Goal of the exercise → The answer must consist of every line in the data below that holds the word "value".

Supplied data →
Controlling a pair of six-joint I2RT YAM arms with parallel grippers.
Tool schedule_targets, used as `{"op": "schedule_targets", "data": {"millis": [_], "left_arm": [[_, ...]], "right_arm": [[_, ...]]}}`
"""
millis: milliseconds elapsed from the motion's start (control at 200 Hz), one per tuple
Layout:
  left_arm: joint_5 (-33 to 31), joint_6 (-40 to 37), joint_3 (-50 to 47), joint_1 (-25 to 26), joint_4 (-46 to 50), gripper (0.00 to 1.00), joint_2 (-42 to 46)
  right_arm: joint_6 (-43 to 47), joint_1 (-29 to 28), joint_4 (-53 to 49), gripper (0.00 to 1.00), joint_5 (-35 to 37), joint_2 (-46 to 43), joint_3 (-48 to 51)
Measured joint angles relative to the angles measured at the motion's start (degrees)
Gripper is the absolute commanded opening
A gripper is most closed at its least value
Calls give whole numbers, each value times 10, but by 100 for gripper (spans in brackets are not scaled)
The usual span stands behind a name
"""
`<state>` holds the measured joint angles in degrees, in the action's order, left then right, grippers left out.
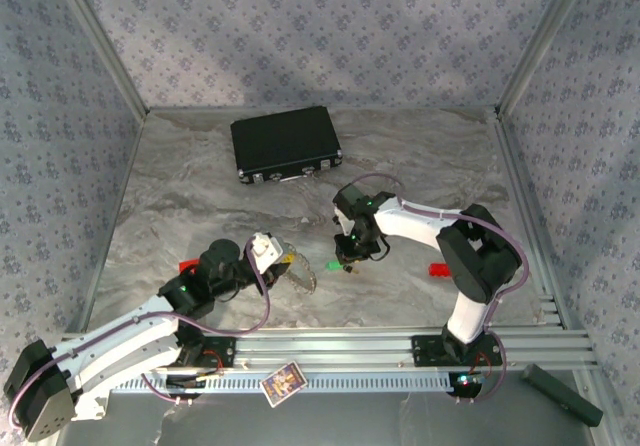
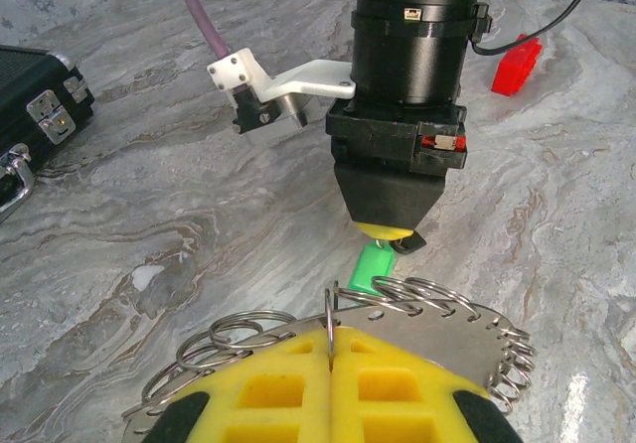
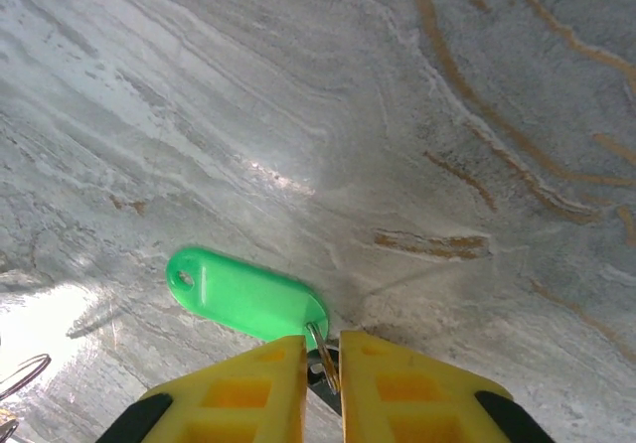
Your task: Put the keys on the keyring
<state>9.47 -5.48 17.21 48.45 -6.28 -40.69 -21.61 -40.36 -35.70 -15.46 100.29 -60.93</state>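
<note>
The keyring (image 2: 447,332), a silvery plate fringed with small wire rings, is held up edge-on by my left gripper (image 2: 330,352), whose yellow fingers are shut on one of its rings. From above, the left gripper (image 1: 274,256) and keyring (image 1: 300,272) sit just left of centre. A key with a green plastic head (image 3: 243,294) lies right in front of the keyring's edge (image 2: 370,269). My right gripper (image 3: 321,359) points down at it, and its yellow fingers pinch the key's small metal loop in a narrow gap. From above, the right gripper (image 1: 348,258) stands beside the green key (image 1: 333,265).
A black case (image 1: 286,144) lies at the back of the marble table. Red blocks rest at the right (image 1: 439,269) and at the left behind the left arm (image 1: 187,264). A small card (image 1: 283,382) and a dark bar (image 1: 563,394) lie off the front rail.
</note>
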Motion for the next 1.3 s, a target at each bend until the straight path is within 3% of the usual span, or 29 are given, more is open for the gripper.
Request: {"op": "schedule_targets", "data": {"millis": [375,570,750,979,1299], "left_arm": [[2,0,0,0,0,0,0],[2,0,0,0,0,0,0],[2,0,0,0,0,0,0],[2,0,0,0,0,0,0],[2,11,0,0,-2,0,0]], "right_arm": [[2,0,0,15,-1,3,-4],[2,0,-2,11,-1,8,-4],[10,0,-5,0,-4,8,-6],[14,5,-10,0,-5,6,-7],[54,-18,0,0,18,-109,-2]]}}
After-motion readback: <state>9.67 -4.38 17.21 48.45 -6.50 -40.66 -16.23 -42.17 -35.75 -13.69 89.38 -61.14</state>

Your solution →
A gripper is most closed at its least value
Calls give whole numbers, each value times 10, but by 100 for gripper (spans in brackets are not scaled)

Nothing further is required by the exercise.